Część artystyczna była najsympatyczniejszą chwilą podkarpackiej konwencji PiS-u - nawet dla siedzącego w pierwszy rzędzie prezesa. Ale się skończyła - i zaczął przemawiać Jarosław Kaczyński.
- Chciałoby się krzyknąć jak to przed wielu, wielu laty - Sanok-Warszawa wspólna sprawa. I rzeczywiście, proszę państwa, to jest wspólna sprawa. Z Rzeszowem się nie rymuje, wobec tego tego nie powiem - stwierdza Jarosław Kaczyński.
Za tym rymowanym - obróconym w żart - hasłem, kryje się to, co opozycja nazywa "politycznym szantażem". Bo mówiąc w Sanoku, o wspólnej sprawie z Warszawą, Jarosław Kaczyński kolejny raz sugeruje, że ten region może liczyć na większe pieniądze z budżetu, jeśli będzie w nim rządzić kandydat PiS-u. W Mielcu, mówił to samo - zupełnie wprost, bez żartu i rymowanek.
- Środków może być przecież dużo więcej, a dużo środków jest także w worze marszałka. Władza to jest miecz i wór. Miecz jest w Warszawie, ale wór jest także w województwie - mówił w piątek Jarosław Kaczyński. - Nie słuchajcie Kaczyńskiego, nie bójcie jego szantażu, bo jego rząd będzie trwał maksymalnie jeszcze rok. Za rok ich nie będzie, więc ten szantaż dla tych nowych włodarzy nie ma znaczenia - zapowiada Sławomir Neumann z PO.
Autosan
Kandydat PiS-u na burmistrza Sanoka już dostał silne rządowe wsparcie, bo prezes PiS-u potwierdził, że państwowy gigant energetyczny - PGE, przejmie i zainwestuje w wegetujący przez lata Autosan. W czasach świetności był to największy pracodawca w regionie. - Po to, by rozpocząć budowę supernowoczesną produkcję autobusów elektrycznych - tłumaczył Jarosław Kaczyński. - Kolejne miasta próbuje podbijać przy pomocy obietnic finansowych ze strony rządu, czy w tym momencie sejmiku wojewódzkiego - ocenia Katarzyna Lubnauer, liderka Nowoczesnej.

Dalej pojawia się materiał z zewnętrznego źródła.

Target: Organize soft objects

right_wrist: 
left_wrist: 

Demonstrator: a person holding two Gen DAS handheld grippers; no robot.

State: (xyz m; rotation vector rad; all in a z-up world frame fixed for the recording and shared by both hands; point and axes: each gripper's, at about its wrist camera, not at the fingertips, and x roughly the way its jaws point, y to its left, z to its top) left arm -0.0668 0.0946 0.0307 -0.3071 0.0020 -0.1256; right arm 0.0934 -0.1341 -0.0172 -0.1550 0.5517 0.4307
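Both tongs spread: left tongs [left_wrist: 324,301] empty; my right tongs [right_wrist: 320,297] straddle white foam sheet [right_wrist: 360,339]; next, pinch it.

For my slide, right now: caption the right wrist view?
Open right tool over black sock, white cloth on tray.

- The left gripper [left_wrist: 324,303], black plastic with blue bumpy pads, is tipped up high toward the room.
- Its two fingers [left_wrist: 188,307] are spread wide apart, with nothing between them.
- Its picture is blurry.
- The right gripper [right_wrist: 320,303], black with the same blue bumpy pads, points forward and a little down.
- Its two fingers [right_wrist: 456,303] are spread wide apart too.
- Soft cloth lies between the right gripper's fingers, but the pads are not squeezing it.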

Na Podkarpaciu, które objeżdża Jarosław Kaczyński sytuacje, gdy ludzie krzyczą "konstytucja" to raczej wyjątek. Mapa z wynikiem wyborów do sejmiku wojewódzkiego mówi z resztą wszystko. To był nokaut opozycji. PiS nie musi się tu oglądać na nikogo i szukać sojusznika, by rządzić.
Koalicja
Koalicja Obywatelska musi. Na przykład na Śląsku. - Wspólnie z panem przewodniczącym Schetyną wyrażamy intencję podjęcia rozmów o wspólnych koalicjach na Śląsku - przyznaje Władysław Kosiniak-Kamysz, lider PSL. - Ma ogromną szansę na kontynuację dobrego zarządzania, także życzę marszałkowi Sałudze dobrego zdrowia. Przynajmniej przez najbliższe 5 lat - mówi Grzegorz Schetyna, lider PO. Na Śląsku PiS wybory wygrało, ale - jeśli do Platformy i PSL-u dołączy jeszcze dwóch radnych z SLD - ta ta koalicja obejmie władze w sejmiku.